DIRECTED by Clyde Bruckman
PRODUCED by Buster Keaton & Joseph M Schenck
WRITTEN by Al Boasberg, Clyde Bruckman, & Buster Keaton
BASED on The Great Locomotive Chase by William Pittenger
ORIGINAL MUSIC by Robert Israel
CINEMATOGRAPHY by Bert Haines & Dev Jennings
ART DIRECTION by Fred Gabourie
So with the very first film I almost violate one of my rules. The one element of The General that I don’t like is something that was very much a part of its time, which is the predilection of making the South the sentimental favorite in dramas, and also maybe because of the American tendency to root for the underdog. Many Americans still thought of the Johnny Rebs as honorable gentlemen, spoke of the “Lost Cause,” and forgot about or just didn’t care about the rotten, festering heart of the Confederacy. Just about everybody did it, from the horrible masterpiece The Birth of a Nation to the tacitly racist Gone With the Wind. Happily, that trend is just about gone. Cold Mountain shows the war from the Southern point of view, but Inman is deserting, and we are encouraged to root for him.

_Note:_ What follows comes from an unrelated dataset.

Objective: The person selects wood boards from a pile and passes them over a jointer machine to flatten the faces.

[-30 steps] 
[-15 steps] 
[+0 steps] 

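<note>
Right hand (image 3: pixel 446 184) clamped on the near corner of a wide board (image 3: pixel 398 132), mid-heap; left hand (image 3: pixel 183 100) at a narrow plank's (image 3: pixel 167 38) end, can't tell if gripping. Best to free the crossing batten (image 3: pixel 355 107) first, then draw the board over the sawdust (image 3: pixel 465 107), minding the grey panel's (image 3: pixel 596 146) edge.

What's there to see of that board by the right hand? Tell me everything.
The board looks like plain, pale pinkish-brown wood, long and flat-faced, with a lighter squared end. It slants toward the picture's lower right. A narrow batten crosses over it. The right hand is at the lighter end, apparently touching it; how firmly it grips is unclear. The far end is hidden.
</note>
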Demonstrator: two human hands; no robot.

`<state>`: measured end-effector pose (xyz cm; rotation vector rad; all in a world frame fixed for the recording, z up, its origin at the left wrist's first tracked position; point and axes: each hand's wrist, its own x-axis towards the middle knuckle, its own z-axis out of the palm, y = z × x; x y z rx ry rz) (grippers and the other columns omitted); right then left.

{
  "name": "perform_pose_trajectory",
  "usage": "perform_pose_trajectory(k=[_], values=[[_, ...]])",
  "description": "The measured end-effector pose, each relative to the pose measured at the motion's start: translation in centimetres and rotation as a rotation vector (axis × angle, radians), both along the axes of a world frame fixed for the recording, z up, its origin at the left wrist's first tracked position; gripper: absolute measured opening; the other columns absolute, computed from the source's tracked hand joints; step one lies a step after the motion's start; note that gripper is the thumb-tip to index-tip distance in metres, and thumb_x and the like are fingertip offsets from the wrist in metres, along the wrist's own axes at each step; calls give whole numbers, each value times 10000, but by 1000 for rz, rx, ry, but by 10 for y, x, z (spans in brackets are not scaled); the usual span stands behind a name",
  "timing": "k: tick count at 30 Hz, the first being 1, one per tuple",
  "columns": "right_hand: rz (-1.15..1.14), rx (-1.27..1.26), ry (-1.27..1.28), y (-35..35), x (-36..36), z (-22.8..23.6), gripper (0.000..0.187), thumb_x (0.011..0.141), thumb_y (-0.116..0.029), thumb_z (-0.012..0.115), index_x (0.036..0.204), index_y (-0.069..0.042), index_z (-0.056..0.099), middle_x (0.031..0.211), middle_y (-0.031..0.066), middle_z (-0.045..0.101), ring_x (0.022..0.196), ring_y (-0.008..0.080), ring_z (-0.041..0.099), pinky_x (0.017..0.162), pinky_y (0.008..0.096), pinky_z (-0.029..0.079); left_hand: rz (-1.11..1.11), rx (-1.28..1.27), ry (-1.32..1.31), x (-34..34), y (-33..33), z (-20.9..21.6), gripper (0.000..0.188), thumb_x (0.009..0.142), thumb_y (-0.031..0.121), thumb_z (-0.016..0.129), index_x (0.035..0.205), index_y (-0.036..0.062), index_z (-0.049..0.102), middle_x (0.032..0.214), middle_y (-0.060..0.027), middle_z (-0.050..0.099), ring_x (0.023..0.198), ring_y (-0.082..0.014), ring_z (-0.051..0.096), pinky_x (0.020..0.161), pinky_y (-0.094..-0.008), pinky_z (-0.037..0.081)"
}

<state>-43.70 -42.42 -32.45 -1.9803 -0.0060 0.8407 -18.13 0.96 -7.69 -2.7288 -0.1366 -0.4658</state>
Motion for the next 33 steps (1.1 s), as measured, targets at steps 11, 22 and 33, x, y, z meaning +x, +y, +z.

Buster Keaton’s first feature-length movie was The Three Ages, in 1923. You really can’t compare two- and three-reelers against what we’ve come to think of as features (Cops was 18 minutes, which would make it a short today), though half a dozen of Keaton’s and even more of Chaplin’s shorts are masterpieces. When Keaton really got rolling at full-length (and before sound killed his career), I think he made more great movies even than Chaplin. I’m thinking of amazing stuff like Our Hospitality, The Navigator, College, Steamboat Bill, and The Cameraman.
But The General is the best. I remember laughing until I hurt during the chase, as he comes up with one ruse after another to steal his beloved locomotive and girl back from the Yankees. Keaton was the master of the visual joke, and he did it all without ever changing expression. Chaplin had 100 faces to wring our hearts with; Keaton had to make one face work for everything … and he did!
And I can still recall the awe with which I watched the bridge collapsing under the train engine (a scene that was filmed in Oregon). I honestly don’t think there was a single shot to compare to it until 1956: the parting of the Red Sea in The Ten Commandments. And Keaton didn’t use any special effects.